FICHE QUESTION
13ème législature
Question N° : 11201  de  M.   Hamel Gérard ( Union pour un Mouvement Populaire - Eure-et-Loir ) QE
Ministère interrogé :  Logement et ville
Ministère attributaire :  Écologie, énergie, développement durable et aménagement du territoire
Question publiée au JO le :  20/11/2007  page :  7206
Réponse publiée au JO le :  27/01/2009  page :  756
Date de changement d'attribution :  18/03/2008
Rubrique :  urbanisme
Tête d'analyse :  lotissements
Analyse :  réglementation
Texte de la QUESTION : M. Gérard Hamel attire l'attention de Mme la ministre du logement et de la ville sur les opérations de lotissement. Entrée en vigueur le 1er octobre 2007, la réforme du code de l'urbanisme concerne l'ensemble des autorisations individuelles d'occupation des sols, dont l'autorisation de lotir. Le lotissement est profondément modifié par le « nouveau » code de l'urbanisme. Il devient désormais une opération d'aménagement qui peut être soumise à un régime simplifié, déclaratif, ou à un régime d'autorisation, le permis d'aménager. Constitue désormais une opération de lotissement, l'aménagement d'un terrain « qui a pour objet ou qui, sur une période de moins de dix ans, a eu pour effet la division, qu'elle soit en propriété ou en jouissance, qu'elle résulte de mutations à titre gratuit ou onéreux, de partage ou de locations, d'une ou de plusieurs propriétés foncières en vue de l'implantation de bâtiments ». La définition du lotissement est donc bouleversée dans le sens où le nombre de lots créés n'a plus à être pris en considération pour déterminer si une opération d'aménagement est, ou non, constitutive d'un lotissement. L'apparition du lotissement dès la première division en vue de bâtir pose un problème essentiel en zone NB. En effet, il ne serait donc plus possible de détacher un terrain à bâtir dans le cas où le plan d'occupation des sols interdit, dans certaines zones du territoire communal, la réalisation de lotissements.
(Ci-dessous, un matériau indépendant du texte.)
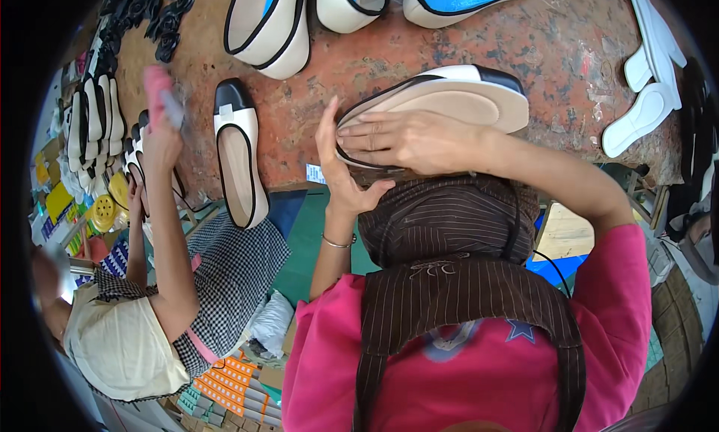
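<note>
At one o'clock in your view, the shoe [438, 96] has a smooth, matt beige insole [479, 106] and a faintly glossy black toe [500, 80]. The tabletop [374, 65] at twelve looks rough, scuffed. Your apron [464, 282], at four, is matt cloth; your bracelet [338, 242], at seven, shiny metal.

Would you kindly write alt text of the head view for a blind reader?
A person's right hand lies over a beige insole on a white, black-toed shoe, left hand at its heel end, at a reddish table. At left, a co-worker's hand holds something pink.
</note>
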A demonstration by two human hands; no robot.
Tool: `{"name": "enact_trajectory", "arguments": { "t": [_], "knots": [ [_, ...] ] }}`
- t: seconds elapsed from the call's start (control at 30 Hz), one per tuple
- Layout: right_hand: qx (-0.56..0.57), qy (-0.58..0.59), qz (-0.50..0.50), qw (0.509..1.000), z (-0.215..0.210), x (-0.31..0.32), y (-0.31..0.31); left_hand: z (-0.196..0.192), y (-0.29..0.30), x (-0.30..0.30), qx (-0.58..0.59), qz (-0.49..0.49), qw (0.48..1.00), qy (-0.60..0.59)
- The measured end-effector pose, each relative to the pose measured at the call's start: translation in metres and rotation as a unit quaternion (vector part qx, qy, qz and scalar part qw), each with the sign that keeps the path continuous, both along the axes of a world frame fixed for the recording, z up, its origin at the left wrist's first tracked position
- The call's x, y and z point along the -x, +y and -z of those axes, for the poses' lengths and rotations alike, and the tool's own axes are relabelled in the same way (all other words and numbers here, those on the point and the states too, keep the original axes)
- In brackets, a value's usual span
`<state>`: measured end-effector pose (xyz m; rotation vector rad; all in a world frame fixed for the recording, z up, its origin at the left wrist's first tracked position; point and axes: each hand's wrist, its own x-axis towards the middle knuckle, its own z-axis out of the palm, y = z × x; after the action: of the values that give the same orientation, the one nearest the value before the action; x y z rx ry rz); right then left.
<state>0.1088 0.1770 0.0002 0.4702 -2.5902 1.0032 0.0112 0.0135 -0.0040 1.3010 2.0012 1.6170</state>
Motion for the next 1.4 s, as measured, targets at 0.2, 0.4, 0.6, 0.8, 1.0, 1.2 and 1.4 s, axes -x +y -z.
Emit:
{"name": "enact_trajectory", "arguments": {
  "t": [0.2,0.4,0.6,0.8,1.0,1.2,1.4],
  "knots": [
    [-0.061,-0.135,0.047,0.988,-0.028,0.001,-0.013,0.003,-0.002,0.006,0.040,-0.011,0.999,0.001],
    [-0.165,-0.163,0.186,0.955,-0.045,-0.039,-0.006,-0.001,0.000,0.004,-0.005,-0.017,1.000,0.025],
    [-0.157,-0.079,0.480,0.860,-0.049,-0.064,0.039,-0.012,0.014,-0.064,0.118,0.015,0.993,-0.024],
    [0.131,-0.144,0.504,0.841,-0.090,-0.065,0.059,-0.019,0.036,-0.113,0.099,0.018,0.994,0.035],
    [-0.040,-0.175,0.446,0.877,-0.066,-0.111,-0.042,0.016,0.042,-0.113,0.104,0.014,0.985,0.135],
    [-0.099,-0.343,0.434,0.827,-0.046,-0.047,0.042,0.017,0.044,-0.116,0.131,0.014,0.981,0.144],
    [-0.175,-0.184,0.436,0.863,-0.042,-0.086,0.000,0.012,0.047,-0.118,0.119,0.008,0.986,0.116]
  ]
}}
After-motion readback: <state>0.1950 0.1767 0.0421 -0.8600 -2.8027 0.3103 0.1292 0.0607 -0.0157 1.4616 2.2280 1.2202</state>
Il lui demande donc quelles sont les solutions préconisées en vue de remédier au refus de l'administration d'instruire en zone NB toute demande de division en vue de bâtir.
Texte de la REPONSE : Depuis la réforme des autorisations d'urbanisme entrée en vigueur le 1er octobre 2007, la première division d'un terrain à bâtir constitue un lotissement soumis à déclaration préalable. La question de l'application des dispositions des plans locaux d'urbanisme (PLU) relatives aux lotissements est donc amenée à se poser de plus en plus fréquemment. Néanmoins, il est toujours possible de diviser un terrain, même en zone NB d'un plan d'occupation des sols (POS), et les dispositions du règlement d'un POS ou d'un PLU qui interdisent les lotissements sont illégales. La jurisprudence considère, en effet, que les documents d'urbanisme ne peuvent porter que sur des règles de fond et pas sur des procédures (Conseil d'État, 19 octobre 2001, commune de Talange, n° 207677 ; Conseil d'État, 21 mars 1986, Copropriété de l'immeuble « Les Périades », n° 61817). Il n'est donc pas possible d'interdire un lotissement qui est une procédure de division. Par ailleurs, l'interdiction d'un lotissement aboutit à imposer le recours à d'autres procédures (ZAC, permis groupé...) pour procéder à des divisions foncières. On est donc en présence d'une disposition illégale du règlement que l'autorité compétente doit s'abstenir d'appliquer (Conseil d'État, avis du 9 mai 2005, M. Marangio, n° 277280), dans l'attente d'une modification du document d'urbanisme. Le droit de diviser un terrain situé en zone NB ou dans une autre zone n'entraîne toutefois pas systématiquement le droit de construire, notamment car les règlements des POS peuvent, en application de l'ancien article R. 123-21 du code de l'urbanisme, édicter des prescriptions relatives à la superficie des terrains et rendre ainsi inconstructibles des terrains après division. Enfin, le premier détachement peut entraîner la qualification de lotissement. Toutefois, les règles applicables depuis le 1er octobre 2007, qui distinguent les lotissements soumis à permis d'aménager et ceux soumis à déclaration préalable, notamment selon le nombre de lots, n'ont pas remis en cause l'impossibilité par les POS et les PLU d'interdire les lotissements.